« Il n’est rien si beau et légitime que de faire l’homme et dûment, ni science si ardue que de bien et naturellement savoir vivre cette vie ; et de nos maladies la plus sauvage, c’est mépriser notre être. »
Ne crains pas d’arracher ta langue, si dans ta main / La pluie perce la peau. Si les mots t’abandonnent, / Si le sol coule, personne n’y peut rien. Elle flotte / Au milieu des ruines. Alors, laisse-toi aller au gré
Du silence meurtri, entre mur blanc et porte close. / Souviens-toi du rêve ultime. Tu as avalé tes mots. / Des pas furtifs, un regard fuit et tu suis une ombre. / Tu suffoques. D’autres repousseront dans ta gorge.
Ne crains rien, ils sont engloutis par le fleuve. Oh, / Mon corps brûle. De mes doigts, de mes cheveux, / De mon ventre des flammes éclairent livres et lit.
Elles caressent mes jambes. La pluie fine coule sur / Mon visage. Le feu, l’eau, mon crâne s’ouvre enfin. / Dans la douceur du matin glisse un nuage de cendre.
Oh, force et faiblesse des mots, hérauts de l’esprit. / Sans eux perdu, parmi les choses et centre de rien. / Sans lieu nulle part, sauvé par l’errance innommée / Qu’esquisse un trait. Roche, arbres et corps peints.

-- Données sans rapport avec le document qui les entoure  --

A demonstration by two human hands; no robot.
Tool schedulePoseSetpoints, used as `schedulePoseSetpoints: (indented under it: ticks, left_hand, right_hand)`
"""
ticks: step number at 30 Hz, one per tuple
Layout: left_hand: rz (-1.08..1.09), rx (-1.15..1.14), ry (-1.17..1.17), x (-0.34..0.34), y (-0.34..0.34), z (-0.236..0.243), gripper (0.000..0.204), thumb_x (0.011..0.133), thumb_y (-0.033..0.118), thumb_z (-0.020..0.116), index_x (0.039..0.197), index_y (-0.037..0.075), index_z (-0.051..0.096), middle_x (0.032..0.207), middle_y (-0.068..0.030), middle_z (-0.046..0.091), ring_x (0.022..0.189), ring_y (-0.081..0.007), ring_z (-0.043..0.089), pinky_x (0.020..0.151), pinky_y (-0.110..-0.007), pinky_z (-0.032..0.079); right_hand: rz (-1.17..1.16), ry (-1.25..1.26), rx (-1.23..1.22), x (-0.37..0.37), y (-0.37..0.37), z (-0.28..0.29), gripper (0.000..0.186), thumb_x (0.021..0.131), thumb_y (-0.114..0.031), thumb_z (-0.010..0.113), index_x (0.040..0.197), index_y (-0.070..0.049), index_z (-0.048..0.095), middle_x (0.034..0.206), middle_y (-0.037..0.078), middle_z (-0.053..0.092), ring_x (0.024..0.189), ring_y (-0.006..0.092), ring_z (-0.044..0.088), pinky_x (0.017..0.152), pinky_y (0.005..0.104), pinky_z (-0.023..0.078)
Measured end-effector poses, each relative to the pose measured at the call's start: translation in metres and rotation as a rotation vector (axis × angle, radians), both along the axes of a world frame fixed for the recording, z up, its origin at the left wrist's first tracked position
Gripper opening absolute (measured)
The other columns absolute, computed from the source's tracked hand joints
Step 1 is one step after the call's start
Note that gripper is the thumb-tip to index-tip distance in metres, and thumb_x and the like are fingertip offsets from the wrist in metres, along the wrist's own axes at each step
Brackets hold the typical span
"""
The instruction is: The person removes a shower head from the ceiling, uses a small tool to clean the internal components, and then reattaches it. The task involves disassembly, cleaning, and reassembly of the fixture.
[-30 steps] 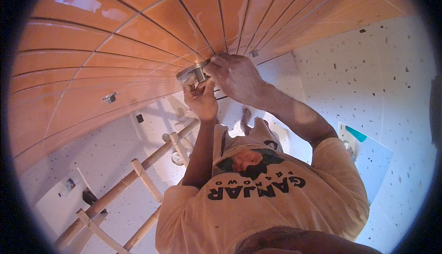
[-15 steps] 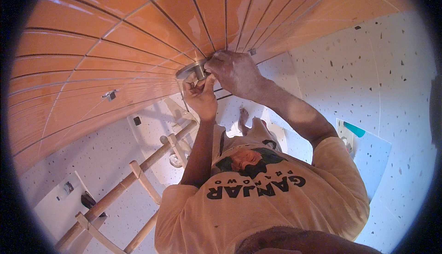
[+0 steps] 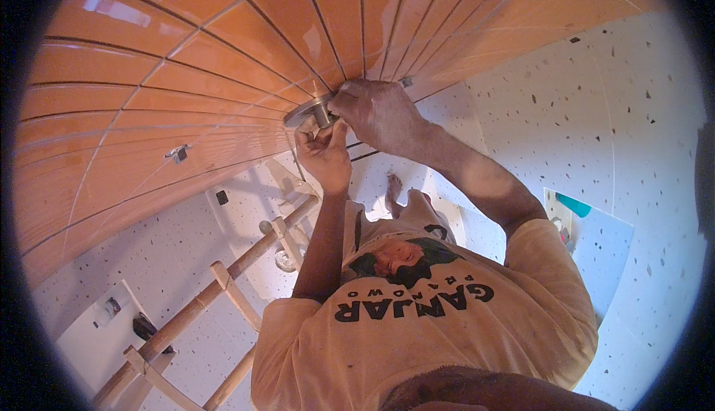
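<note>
A round metal wall plate [image 3: 299,115] with a short metal cylinder [image 3: 324,115] standing out of it is set against the orange tiled wall [image 3: 253,46]. My right hand [image 3: 381,115] is closed at the cylinder's right side, its fingers bent and its knuckles dusty. From below, my left hand [image 3: 325,164] comes up with fingers curled and thumb drawn in just under the cylinder. Whatever lies between those left fingertips is hidden or too small to name. The right hand covers the cylinder's far end.
A wooden ladder [image 3: 237,266] stands at lower left. A small metal wall fitting [image 3: 177,154] sticks out of the tiles to the left. White speckled wall [image 3: 558,113] borders the tiles on the right, with a pale panel [image 3: 603,247] in it. My bare foot [image 3: 393,186] shows below.
The view has shifted very slightly. Both hands stay at the metal cylinder with almost the same grip.
</note>
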State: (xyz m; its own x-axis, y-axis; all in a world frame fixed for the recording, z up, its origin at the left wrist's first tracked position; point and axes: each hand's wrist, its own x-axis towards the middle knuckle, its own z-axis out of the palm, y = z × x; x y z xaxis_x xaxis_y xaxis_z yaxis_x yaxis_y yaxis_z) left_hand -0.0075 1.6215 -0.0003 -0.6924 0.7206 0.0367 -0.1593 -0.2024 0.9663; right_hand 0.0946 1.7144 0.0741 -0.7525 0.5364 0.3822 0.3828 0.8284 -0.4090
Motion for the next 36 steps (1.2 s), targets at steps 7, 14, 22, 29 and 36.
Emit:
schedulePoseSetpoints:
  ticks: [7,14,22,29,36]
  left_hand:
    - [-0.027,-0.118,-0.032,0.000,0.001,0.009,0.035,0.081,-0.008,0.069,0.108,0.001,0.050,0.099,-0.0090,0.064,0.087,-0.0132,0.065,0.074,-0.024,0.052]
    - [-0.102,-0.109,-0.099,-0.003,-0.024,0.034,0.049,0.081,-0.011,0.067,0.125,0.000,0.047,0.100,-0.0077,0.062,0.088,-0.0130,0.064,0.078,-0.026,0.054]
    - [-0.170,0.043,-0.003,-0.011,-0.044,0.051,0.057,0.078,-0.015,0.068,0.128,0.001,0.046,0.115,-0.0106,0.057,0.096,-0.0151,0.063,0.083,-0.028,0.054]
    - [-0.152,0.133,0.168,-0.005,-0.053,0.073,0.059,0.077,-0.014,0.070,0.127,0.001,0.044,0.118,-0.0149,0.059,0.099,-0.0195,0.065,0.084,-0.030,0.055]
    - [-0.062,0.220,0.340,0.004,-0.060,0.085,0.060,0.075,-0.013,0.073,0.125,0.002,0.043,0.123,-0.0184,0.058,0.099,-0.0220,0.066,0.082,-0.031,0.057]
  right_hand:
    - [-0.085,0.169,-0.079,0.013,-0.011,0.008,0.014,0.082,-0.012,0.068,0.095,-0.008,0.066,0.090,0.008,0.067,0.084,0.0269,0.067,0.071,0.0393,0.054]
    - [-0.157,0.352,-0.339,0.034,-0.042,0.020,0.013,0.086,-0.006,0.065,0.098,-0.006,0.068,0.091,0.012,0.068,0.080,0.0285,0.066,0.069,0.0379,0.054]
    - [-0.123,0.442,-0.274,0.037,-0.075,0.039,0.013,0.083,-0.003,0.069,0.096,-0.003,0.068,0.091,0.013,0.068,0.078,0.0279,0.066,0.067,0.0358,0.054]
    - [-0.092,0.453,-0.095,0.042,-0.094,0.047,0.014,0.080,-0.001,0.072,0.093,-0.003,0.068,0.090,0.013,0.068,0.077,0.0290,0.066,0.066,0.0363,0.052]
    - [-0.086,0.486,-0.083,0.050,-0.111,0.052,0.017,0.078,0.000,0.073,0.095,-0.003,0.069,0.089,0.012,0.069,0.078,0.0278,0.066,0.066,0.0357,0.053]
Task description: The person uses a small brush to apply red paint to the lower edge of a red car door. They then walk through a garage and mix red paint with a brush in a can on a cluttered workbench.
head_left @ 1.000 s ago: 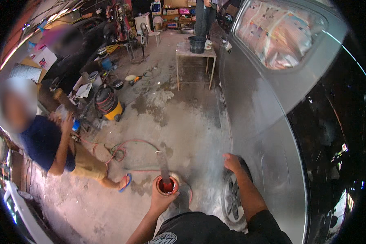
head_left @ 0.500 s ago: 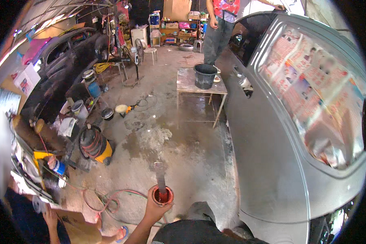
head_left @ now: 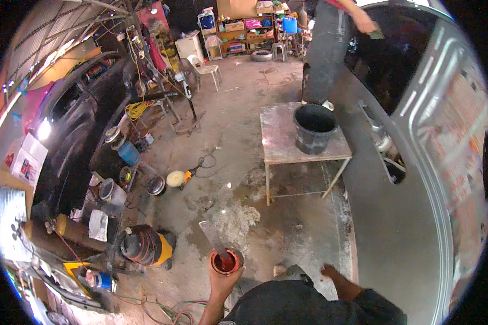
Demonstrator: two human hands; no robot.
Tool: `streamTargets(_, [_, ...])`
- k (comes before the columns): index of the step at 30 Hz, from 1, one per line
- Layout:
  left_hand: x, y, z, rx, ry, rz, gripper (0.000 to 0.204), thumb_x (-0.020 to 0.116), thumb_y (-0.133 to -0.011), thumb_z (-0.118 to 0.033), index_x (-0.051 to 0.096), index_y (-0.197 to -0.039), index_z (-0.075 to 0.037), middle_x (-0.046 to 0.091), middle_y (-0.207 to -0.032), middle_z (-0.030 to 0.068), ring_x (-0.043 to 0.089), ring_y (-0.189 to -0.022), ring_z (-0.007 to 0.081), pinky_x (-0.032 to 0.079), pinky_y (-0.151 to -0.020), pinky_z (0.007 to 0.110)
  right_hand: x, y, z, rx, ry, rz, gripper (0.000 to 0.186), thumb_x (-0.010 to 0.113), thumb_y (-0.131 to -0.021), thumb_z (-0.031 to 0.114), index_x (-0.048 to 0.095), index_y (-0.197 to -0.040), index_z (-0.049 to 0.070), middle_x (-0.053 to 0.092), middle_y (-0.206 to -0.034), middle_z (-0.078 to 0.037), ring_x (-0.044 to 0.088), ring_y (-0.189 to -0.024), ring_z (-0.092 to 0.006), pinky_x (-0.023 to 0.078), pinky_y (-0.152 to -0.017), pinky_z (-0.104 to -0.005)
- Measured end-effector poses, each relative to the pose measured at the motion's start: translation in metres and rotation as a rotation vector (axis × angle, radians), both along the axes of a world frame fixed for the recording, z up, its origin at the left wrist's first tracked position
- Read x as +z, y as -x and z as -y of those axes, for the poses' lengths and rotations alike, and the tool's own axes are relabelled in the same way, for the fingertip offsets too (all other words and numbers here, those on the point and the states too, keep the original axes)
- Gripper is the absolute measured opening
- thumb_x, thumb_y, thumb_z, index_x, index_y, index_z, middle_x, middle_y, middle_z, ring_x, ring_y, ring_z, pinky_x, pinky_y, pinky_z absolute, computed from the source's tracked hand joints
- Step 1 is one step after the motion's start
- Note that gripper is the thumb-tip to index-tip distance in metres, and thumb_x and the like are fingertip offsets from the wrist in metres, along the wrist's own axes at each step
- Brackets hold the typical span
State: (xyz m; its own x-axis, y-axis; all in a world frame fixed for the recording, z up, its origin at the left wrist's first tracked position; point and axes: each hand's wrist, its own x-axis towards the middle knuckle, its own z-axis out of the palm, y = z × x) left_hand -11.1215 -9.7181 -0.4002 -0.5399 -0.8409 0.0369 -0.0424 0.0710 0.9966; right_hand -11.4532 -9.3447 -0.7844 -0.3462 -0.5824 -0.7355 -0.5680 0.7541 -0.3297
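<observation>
My left hand (head_left: 222,280) grips a red-rimmed can (head_left: 236,259) with dark red contents, low in the middle of the view; a flat metal scraper (head_left: 211,234) stands tilted in it. My right hand (head_left: 329,271) hangs low, fingers loosely bent and apparently empty, near the grey vehicle body (head_left: 396,244) on my right.
Ahead, a metal table (head_left: 276,135) holds a black bucket (head_left: 312,142). Behind it a person (head_left: 325,59) holds a small green pad beside the vehicle. On my left are a wet-dry vacuum (head_left: 141,244), hoses (head_left: 168,311), gas cylinders (head_left: 65,241), a polisher (head_left: 176,179) and a dark car (head_left: 81,141).
I have moved forward: the table, bucket and far person are nearer. The person on my left has left the view. My left hand still holds the can; my right hand has dropped lower.
</observation>
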Motion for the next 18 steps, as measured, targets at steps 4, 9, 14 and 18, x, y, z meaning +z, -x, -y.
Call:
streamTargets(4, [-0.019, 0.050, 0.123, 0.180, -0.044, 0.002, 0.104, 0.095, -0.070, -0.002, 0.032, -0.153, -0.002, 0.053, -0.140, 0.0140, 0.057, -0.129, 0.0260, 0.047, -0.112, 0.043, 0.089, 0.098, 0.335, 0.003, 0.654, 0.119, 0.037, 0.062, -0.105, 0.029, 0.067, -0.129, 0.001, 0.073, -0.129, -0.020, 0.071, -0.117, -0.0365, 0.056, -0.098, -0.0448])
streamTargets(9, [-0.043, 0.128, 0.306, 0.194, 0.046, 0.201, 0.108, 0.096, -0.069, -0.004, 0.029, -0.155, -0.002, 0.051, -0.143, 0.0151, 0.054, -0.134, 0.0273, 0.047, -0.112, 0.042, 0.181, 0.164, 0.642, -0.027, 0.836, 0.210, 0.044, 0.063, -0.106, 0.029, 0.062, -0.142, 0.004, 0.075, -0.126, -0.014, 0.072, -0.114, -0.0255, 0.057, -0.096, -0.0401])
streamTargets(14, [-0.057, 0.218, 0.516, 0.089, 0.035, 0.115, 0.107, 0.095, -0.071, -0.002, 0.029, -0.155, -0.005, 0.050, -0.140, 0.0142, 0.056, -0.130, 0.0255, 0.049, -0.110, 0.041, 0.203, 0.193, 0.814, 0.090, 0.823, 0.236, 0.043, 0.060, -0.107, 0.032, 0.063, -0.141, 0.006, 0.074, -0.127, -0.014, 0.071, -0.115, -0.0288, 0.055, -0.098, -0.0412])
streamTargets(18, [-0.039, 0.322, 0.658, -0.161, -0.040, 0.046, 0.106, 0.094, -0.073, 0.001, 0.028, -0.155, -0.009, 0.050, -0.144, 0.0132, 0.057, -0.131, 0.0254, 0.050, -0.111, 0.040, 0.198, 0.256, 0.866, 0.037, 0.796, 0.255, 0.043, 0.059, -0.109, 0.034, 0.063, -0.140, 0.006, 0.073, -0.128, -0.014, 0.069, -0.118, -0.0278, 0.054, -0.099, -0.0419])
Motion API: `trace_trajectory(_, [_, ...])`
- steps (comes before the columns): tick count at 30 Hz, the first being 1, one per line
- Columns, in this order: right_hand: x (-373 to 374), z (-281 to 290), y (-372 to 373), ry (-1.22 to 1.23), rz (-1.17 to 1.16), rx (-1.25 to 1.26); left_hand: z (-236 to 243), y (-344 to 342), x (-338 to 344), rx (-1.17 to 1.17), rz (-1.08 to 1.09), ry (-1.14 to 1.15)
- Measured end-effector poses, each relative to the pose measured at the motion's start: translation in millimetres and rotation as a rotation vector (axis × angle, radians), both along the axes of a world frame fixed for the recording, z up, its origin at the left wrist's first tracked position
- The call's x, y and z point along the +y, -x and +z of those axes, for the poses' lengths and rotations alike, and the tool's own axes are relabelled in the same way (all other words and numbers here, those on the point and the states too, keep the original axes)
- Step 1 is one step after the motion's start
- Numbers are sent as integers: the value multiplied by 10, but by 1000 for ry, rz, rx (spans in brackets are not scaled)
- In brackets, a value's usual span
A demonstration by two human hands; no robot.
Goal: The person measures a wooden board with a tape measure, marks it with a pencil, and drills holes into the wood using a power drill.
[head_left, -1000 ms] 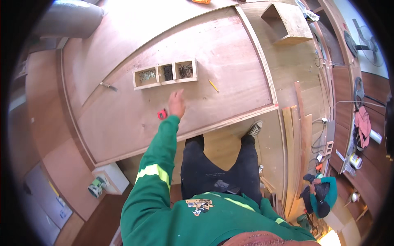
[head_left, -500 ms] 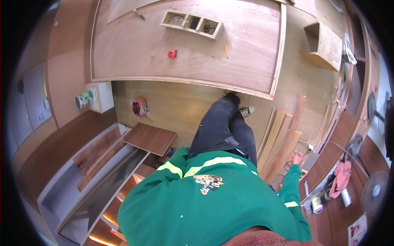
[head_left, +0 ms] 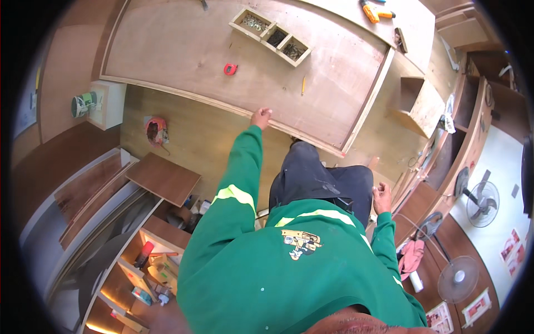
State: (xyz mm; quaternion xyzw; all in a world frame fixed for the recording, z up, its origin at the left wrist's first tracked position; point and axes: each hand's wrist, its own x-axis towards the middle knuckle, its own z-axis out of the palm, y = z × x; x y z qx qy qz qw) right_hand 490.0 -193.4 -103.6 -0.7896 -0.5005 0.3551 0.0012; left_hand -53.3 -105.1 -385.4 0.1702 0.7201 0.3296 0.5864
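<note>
Basically, the L hand point(head_left: 261, 118) has its fingers loosely bent at the near rim point(head_left: 167, 92) of the big wood tabletop point(head_left: 167, 50); can't tell if they grip it or only rest there, & no tool shows in them. Prob. a light steadying touch, since the arm reaches fwd w/o any obvious load. The R hand point(head_left: 382, 197) is off the table, out to the side just past the knee of the dark trousers point(head_left: 311, 172), fingers half-curled & apart, nothing visible in them, so it's likely hanging free, maybe for balance. Nearest loose items to the L hand: red tape measure point(head_left: 230, 69), fwd & a bit left, & yellow pencil point(head_left: 303, 86), fwd & right, both flat on the tabletop, prob. kept near that side for easy reach. Beyond them is a wood tray point(head_left: 271, 37) set at a slant, 3 compartments: silvery hardware on the left, dark screws in the middle & right, presumably split so types don't mix. The raised rim looks apt to stop small stuff rolling off. Further out, top right, an orange drill point(head_left: 378, 11) lies on a separate pale board point(head_left: 409, 33), clear of the tray. An open wood box point(head_left: 421, 108) sits off the table's right side, & a pinkish bag point(head_left: 156, 131) is on the floor, left, prob. parked out of the way.
</note>
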Motion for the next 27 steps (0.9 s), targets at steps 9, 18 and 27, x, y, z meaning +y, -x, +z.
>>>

Les mots ouvrent sur eux-mêmes. Ils dessinent ce / Qui surgit ici et là, étang, forêt, oiseaux, reflets. / Monde parfumé, festin des yeux, ouverts sur, oui, / D’autres yeux. Que visent-ils, d’autres êtres et toi
Visage, puits, source. Le temps joue avec l’espace, / Le tord. Il me perdent, mais sans eux je ne suis rien, / Et sans te voir me sais perdu. Le fleuve coule enfin
Dans un tourbillon de Turner, fixe le moment où je / Te devine sur une eau moirée, toi ne te sachant vue. / Sur l’eau, cœur de la vie, dis-moi de qui s’annonce.